Section: Research Program

Algorithmic Differentiation and Scientific Computing

Participants : Alain Dervieux, Laurent Hascoët, Bruno Koobus.


In Scientific Computing, the mathematical model often consists of Partial Differential Equations, that are discretized and then solved by a computer program. Linearization of these equations, or alternatively linearization of the computer program, predict the behavior of the model when small perturbations are applied. This is useful when the perturbations are effectively small, as in acoustics, or when one wants the sensitivity of the system with respect to one parameter, as in optimization.

adjoint state

Consider a system of Partial Differential Equations that define some characteristics of a system with respect to some input parameters. Consider one particular scalar characteristic. Its sensitivity, (or gradient) with respect to the input parameters can be defined as the solution of “adjoint” equations, deduced from the original equations through linearization and transposition. The solution of the adjoint equations is known as the adjoint state.

Scientific Computing provides reliable simulations of complex systems. For example it is possible to simulate the steady or unsteady 3D air flow around a plane that captures the physical phenomena of shocks and turbulence. Next comes optimization, one degree higher in complexity because it repeatedly simulates and applies gradient-based optimization steps until an optimum is reached. The next sophistication is robustness i.e. to detect and to lower preference to a solution which, although maybe optimal, is very sensitive to uncertainty on design parameters or on manufacturing tolerances. This makes second derivative come into play. Similarly Uncertainty Quantification can use second derivatives to evaluate how uncertainty on the simulation inputs imply uncertainty on its outputs.

We investigate several approaches to obtain the gradient, between two extremes:

  • One can write an adjoint system of mathematical equations, then discretize it and program it by hand. This is time consuming. Although this looks mathematically sound  [27] , this does not provide the gradient of the discretized function itself, thus degrading the final convergence of gradient-descent optimization.

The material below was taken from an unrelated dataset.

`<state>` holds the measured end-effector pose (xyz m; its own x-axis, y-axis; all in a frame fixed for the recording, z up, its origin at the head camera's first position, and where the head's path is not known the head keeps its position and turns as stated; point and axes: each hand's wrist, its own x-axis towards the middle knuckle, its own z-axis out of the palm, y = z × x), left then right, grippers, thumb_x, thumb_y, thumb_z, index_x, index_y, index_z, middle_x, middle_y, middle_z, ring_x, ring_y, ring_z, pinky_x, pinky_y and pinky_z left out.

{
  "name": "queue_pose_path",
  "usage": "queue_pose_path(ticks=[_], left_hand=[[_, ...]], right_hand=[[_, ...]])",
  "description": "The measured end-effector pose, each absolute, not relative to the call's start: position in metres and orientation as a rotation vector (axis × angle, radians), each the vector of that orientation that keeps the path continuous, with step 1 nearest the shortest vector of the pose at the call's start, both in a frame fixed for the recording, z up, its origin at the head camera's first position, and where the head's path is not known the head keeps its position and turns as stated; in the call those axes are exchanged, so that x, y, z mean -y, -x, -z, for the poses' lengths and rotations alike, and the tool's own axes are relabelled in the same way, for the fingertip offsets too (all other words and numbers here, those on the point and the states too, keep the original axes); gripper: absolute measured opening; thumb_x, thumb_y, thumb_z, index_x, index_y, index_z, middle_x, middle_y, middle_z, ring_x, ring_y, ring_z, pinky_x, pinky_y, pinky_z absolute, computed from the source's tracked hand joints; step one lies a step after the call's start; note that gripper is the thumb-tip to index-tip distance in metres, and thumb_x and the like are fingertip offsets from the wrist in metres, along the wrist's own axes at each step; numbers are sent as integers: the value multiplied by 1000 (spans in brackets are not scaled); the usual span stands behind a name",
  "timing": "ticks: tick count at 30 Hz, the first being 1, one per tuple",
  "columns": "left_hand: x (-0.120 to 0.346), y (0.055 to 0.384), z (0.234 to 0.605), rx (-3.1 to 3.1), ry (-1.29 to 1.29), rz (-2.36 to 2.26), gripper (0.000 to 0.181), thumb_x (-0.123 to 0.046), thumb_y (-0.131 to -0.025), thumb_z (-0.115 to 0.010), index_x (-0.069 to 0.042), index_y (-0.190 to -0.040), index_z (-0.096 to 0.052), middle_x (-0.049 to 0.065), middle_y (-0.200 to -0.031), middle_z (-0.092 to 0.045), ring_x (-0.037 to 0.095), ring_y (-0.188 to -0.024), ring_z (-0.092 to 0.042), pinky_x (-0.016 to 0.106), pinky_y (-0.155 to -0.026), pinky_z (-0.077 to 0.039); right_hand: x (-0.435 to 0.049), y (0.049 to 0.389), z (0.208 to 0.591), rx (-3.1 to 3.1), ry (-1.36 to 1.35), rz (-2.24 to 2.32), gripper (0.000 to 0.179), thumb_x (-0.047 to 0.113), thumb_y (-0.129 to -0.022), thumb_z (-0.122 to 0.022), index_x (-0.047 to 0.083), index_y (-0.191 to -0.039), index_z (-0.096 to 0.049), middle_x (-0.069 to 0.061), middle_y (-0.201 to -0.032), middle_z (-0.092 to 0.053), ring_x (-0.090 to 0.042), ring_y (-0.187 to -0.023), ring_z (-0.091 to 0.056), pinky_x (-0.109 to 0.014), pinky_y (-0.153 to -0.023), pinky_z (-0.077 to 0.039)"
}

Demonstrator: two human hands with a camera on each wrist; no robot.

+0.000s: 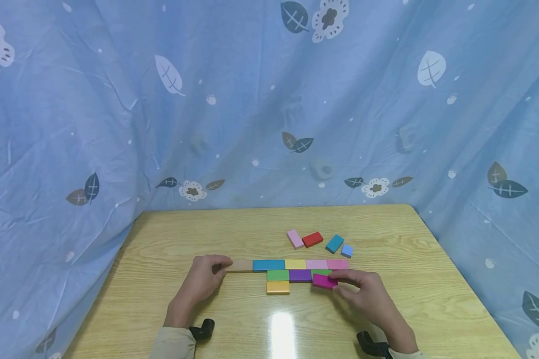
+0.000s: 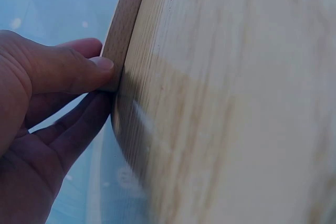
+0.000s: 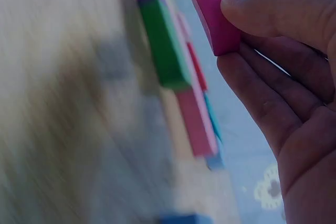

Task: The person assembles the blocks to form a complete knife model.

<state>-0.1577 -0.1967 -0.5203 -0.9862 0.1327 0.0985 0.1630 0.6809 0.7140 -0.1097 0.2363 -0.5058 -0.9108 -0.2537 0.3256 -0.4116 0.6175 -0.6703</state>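
Note:
My right hand (image 1: 364, 294) pinches a magenta block (image 1: 324, 281) between thumb and fingers; the right wrist view shows this magenta block (image 3: 212, 11) raised off the table. Behind it, a green block (image 1: 320, 272) is partly covered. My left hand (image 1: 205, 274) holds the outer end of a plain wooden block (image 1: 240, 266), its thumb on the near side in the left wrist view. That block heads a row with a blue block (image 1: 268, 265), a yellow block (image 1: 295, 264) and two pink ones. Under the row lie another green block (image 1: 277, 275), a purple block (image 1: 300, 275) and an orange block (image 1: 278, 287).
Behind the row lie loose blocks: a light pink one (image 1: 295, 239), a red one (image 1: 312, 240), a teal one (image 1: 334, 244) and a small blue one (image 1: 347, 251). A blue patterned curtain (image 1: 251, 99) hangs around the wooden table (image 1: 184, 229).

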Motion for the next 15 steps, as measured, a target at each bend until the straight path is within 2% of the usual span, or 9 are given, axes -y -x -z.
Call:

  • One can apply adjoint AD (cf 3.1 ) on the program that discretizes and solves the direct system. This gives exactly the adjoint of the discrete function computed by the program. Theoretical results  [26] guarantee convergence of these derivatives when the direct program converges. This approach is highly mechanizable, but leads to massive use of storage and may require code transformation by hand  [31] , [34] to reduce memory usage.

If for instance the model is steady, or when the computation uses a Fixed-Point iteration, tradeoffs exist between these two extremes  [28] , [22] that combine low storage consumption with possible automated adjoint generation. We advocate incorporating them into the AD model and into the AD tools.